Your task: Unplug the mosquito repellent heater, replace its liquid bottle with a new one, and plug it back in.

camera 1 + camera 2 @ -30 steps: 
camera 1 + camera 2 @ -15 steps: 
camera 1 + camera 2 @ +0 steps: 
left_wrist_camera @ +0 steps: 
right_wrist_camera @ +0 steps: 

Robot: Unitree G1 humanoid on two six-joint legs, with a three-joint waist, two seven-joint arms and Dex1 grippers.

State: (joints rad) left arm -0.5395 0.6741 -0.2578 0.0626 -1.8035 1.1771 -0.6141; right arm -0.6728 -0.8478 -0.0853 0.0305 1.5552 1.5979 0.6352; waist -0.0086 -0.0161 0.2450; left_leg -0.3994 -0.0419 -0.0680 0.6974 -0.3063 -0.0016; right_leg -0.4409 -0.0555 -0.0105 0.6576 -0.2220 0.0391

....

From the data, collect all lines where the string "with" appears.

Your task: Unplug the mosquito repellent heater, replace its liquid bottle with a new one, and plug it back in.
Robot: Unitree G1 humanoid on two six-joint legs, with a three-joint waist, two seven-joint arms and Dex1 grippers.

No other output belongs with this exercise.